2

I'm creating a custom control in WPF. I bind a List<IMyInterface> to a dependency property. This in turn binds again to a ListBox which shows all the items as expected.

I now want to bind 1 item from this list to a Textblock, so I bind the entire list to the textblock. I have a converter in this which extracts the single item I want.

It has worked fine but for a few reasons, I want to use ObservableCollection instead of List

Oddly, when I change a value in my ObservabaleCollection at run time, the value is shown in the ListBox (success) but not in my textblock.
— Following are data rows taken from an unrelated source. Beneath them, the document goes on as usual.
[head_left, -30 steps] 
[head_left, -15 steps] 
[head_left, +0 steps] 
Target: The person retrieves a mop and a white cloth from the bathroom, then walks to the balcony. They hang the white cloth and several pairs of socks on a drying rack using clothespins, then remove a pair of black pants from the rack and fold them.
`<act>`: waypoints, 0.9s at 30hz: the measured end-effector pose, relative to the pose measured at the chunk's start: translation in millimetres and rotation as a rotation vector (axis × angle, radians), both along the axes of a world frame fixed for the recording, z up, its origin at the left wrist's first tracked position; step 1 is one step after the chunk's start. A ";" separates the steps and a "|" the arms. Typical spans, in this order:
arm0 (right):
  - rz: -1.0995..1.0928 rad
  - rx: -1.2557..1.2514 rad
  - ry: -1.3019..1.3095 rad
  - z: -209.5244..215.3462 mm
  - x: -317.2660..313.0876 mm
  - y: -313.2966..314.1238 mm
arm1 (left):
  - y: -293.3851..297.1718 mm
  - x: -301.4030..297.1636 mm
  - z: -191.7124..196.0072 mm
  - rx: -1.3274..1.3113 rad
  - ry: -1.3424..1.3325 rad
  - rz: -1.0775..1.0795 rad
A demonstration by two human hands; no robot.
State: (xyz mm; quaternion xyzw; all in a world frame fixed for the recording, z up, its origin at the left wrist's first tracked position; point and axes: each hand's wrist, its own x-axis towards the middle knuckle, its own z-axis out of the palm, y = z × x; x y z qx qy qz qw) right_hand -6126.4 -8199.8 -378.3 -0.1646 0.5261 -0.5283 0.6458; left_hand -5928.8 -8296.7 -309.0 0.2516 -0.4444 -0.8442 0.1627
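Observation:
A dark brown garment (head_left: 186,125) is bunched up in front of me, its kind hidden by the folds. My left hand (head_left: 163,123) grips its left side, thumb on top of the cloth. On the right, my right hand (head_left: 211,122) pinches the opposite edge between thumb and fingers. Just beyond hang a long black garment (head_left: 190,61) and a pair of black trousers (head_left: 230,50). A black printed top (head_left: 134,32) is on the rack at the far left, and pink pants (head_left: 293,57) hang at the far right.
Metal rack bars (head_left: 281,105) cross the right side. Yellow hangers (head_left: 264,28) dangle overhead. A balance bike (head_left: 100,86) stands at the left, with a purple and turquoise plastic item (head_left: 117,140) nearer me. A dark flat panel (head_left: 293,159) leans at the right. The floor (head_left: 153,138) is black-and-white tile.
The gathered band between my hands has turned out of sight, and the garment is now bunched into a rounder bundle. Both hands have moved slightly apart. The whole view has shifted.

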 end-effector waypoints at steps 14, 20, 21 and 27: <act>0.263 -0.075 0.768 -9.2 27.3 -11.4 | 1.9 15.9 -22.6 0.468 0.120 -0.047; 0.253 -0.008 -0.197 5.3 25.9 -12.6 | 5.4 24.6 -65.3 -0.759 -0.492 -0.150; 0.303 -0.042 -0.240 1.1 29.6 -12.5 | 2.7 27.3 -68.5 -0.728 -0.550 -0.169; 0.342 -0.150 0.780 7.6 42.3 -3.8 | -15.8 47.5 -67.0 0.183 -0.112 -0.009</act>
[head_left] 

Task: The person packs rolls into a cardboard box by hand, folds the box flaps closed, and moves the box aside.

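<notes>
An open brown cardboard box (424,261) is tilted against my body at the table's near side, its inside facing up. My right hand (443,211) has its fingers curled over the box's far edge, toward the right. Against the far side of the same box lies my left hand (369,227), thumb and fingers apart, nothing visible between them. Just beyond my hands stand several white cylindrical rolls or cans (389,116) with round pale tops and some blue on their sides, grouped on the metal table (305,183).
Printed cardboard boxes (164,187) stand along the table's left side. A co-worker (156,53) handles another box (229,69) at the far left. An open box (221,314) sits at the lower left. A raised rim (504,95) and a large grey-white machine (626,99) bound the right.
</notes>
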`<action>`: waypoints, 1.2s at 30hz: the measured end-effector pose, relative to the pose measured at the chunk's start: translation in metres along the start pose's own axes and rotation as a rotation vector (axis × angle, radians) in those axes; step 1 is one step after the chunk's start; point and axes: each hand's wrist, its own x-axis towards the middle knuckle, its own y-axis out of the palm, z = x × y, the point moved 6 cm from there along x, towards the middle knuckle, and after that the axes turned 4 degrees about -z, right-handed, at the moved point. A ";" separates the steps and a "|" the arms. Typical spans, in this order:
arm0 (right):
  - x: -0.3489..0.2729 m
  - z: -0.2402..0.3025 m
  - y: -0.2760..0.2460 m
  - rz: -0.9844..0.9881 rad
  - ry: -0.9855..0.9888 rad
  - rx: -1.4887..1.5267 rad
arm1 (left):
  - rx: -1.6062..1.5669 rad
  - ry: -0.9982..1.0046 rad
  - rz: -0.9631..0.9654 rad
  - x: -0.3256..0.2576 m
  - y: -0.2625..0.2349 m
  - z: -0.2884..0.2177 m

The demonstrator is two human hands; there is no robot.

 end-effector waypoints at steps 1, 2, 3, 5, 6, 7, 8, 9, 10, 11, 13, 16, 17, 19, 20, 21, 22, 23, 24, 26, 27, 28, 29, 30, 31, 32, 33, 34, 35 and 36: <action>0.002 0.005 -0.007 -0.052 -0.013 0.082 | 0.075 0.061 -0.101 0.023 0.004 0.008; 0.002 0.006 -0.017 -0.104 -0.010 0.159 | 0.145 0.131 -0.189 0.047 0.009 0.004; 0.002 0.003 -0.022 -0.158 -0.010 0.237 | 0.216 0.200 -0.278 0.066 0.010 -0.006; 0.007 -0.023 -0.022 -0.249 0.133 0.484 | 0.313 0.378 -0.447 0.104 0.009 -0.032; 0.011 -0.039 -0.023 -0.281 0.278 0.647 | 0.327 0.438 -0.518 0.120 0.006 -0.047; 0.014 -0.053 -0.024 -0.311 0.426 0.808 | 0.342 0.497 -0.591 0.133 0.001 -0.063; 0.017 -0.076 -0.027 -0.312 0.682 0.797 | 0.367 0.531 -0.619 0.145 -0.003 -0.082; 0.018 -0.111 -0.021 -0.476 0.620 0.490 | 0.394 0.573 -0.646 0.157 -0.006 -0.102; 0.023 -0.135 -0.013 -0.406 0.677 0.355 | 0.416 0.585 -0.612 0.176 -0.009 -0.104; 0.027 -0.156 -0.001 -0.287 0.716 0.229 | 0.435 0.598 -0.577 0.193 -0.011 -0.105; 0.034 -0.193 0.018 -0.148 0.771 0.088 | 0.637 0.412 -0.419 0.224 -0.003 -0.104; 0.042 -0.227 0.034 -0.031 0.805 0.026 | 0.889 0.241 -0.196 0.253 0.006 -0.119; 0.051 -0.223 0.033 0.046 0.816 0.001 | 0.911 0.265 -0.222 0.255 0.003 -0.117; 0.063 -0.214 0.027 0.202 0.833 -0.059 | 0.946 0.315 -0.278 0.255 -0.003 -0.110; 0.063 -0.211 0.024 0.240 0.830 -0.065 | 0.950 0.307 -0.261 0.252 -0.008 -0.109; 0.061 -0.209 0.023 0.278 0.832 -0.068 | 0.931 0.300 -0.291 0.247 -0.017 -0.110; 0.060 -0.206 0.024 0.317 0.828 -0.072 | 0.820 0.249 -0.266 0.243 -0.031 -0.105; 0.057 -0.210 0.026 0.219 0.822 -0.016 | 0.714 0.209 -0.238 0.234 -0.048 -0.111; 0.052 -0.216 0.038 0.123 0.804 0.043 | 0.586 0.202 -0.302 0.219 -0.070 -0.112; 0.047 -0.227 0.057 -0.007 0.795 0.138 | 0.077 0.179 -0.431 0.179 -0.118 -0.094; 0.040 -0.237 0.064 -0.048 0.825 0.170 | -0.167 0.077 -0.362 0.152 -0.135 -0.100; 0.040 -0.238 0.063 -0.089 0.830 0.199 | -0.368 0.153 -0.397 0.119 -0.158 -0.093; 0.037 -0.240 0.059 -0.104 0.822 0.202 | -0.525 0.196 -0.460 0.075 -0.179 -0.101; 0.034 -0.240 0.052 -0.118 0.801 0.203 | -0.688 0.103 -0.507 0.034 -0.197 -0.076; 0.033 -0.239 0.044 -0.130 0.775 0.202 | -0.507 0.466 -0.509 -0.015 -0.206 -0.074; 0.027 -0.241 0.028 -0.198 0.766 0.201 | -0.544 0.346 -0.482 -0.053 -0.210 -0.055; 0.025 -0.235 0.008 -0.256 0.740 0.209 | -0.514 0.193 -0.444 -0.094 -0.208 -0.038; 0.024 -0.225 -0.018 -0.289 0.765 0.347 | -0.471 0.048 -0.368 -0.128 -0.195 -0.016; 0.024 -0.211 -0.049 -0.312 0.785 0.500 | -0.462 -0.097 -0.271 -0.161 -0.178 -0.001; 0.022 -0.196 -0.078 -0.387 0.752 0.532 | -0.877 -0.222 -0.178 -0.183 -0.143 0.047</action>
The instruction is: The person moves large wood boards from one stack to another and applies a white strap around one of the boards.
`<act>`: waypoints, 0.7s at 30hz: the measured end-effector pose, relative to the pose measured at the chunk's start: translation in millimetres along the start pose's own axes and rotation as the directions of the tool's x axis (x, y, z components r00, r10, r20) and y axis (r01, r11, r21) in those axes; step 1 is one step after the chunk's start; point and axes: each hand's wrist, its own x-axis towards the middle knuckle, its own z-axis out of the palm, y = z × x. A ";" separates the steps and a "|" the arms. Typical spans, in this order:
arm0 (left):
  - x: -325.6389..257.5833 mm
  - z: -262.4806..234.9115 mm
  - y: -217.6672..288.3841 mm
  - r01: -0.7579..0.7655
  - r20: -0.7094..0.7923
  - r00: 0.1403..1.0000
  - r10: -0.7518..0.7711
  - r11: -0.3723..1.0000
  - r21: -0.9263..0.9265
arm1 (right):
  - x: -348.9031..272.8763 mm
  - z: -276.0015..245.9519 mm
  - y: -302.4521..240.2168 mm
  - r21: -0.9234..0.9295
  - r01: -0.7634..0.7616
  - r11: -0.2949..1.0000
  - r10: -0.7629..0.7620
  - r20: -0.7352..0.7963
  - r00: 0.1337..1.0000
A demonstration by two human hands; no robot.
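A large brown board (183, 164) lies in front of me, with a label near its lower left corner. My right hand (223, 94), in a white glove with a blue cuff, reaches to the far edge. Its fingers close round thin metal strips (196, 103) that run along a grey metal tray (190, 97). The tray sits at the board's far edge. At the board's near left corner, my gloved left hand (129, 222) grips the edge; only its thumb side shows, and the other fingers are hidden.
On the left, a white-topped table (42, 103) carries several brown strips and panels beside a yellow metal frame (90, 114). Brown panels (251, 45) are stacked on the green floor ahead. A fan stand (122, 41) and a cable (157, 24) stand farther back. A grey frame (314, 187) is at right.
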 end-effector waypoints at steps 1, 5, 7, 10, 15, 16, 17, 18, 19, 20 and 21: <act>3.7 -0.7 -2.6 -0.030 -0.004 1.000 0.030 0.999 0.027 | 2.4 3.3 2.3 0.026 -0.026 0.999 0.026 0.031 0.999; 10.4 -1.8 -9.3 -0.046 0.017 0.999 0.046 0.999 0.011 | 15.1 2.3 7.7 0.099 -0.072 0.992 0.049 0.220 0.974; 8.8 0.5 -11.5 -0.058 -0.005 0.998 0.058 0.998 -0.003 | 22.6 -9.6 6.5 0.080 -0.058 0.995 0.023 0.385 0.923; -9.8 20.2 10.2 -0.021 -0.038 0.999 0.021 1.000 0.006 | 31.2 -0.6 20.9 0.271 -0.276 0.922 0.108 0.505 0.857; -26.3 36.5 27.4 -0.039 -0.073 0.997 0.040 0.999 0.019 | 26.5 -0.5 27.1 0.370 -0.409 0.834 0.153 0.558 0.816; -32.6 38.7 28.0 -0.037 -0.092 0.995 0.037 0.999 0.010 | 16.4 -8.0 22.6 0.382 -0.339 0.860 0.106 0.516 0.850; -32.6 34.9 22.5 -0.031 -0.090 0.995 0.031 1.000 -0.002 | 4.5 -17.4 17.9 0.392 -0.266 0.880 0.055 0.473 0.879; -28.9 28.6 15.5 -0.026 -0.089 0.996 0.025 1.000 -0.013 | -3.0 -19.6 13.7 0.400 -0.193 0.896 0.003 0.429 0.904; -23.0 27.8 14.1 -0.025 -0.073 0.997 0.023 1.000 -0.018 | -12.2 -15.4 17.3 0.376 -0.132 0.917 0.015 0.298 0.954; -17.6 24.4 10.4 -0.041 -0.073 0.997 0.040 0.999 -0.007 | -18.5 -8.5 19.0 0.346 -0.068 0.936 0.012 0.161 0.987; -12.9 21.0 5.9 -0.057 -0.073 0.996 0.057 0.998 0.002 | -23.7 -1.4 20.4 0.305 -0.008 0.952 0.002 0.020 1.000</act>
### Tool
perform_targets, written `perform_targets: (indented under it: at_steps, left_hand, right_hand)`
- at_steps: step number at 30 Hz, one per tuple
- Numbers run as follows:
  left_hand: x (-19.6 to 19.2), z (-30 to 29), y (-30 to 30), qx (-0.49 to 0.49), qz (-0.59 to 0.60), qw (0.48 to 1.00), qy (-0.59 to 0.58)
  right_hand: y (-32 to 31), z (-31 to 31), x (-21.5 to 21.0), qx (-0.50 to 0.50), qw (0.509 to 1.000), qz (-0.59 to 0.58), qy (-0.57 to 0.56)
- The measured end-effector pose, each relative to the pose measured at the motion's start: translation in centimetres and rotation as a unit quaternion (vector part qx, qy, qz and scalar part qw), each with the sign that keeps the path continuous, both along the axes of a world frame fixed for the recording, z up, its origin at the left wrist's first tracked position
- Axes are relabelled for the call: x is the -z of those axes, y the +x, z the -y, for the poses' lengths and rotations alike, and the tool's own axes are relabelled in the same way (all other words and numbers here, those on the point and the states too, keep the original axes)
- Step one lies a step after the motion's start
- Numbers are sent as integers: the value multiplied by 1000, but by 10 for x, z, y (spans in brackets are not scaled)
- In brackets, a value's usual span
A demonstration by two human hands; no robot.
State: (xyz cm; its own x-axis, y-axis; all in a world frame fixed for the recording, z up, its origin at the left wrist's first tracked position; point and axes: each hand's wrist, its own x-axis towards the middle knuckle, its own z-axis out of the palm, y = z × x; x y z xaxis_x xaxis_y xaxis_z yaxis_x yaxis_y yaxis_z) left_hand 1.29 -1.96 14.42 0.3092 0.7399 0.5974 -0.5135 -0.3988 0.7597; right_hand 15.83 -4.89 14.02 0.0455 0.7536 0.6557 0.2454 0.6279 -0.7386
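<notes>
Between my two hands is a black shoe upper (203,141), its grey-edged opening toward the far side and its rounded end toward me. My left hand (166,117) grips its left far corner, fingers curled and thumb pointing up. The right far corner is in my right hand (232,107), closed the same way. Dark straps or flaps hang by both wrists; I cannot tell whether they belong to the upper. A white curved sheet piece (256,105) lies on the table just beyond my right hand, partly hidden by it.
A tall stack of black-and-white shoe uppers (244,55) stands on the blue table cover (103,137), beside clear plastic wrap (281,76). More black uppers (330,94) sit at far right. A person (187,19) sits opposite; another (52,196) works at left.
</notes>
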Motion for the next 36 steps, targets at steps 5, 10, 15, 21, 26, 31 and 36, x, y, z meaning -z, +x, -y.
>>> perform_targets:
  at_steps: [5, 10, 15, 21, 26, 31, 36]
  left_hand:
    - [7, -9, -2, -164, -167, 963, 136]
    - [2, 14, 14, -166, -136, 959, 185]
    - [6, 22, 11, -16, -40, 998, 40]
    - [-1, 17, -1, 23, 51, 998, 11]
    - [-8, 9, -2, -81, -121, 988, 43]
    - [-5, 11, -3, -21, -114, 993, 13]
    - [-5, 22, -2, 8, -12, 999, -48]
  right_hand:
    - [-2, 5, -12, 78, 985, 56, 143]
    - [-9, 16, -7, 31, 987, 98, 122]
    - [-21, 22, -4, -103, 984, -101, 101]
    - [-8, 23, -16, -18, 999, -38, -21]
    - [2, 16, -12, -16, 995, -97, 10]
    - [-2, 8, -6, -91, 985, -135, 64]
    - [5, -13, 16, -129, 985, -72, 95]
The converter is not even hit!

    public MainWindow()
    {
        InitializeComponent();
        this.DataContext = this;
        this.Errors = new ObservableCollection<IEventDetail>();
        this.Errors.CollectionChanged += Errors_CollectionChanged;
        var bw = new BackgroundWorker();
        bw.DoWork += ((o, e) =>
        {
            System.Threading.Thread.Sleep(1500);
            Dispatcher.Invoke(() =>
            {
                this.Errors.Add(new MyEvents("example of some detail", "Failed title"));
            });

            System.Threading.Thread.Sleep(2500);

            Dispatcher.Invoke(() =>
            {
                this.Errors.Add(new MyEvents("Another example", "Failed title 2"));
            });
        });
        bw.RunWorkerAsync();//background worker for testing/debugging only
    }

    private void Errors_CollectionChanged(object sender, System.Collections.Specialized.NotifyCollectionChangedEventArgs e)
    {
        OnPropertyChanged("Errors");
    }

    private ObservableCollection<IEventDetail> _errors;
    public ObservableCollection<IEventDetail> Errors
    {
        get
        {
            return this._errors;
        }
        set
        {
            this._errors = value;
            OnPropertyChanged("Errors");
        }
    }


    public event PropertyChangedEventHandler PropertyChanged;
    public void OnPropertyChanged(string propertyName)
    {
        if (PropertyChanged == null)
            return;

        PropertyChanged(this, new PropertyChangedEventArgs(propertyName));
    }

And the xaml is simply

 <local:Notify Events="{Binding Errors}" DockPanel.Dock="Right"/>

As you can see, I've tried to use the CollectionChanged event to then force fire the INotifyPropertyChanged, but it's firing in my Converter yet the ListBox is updating fine (so I know the binding is fine)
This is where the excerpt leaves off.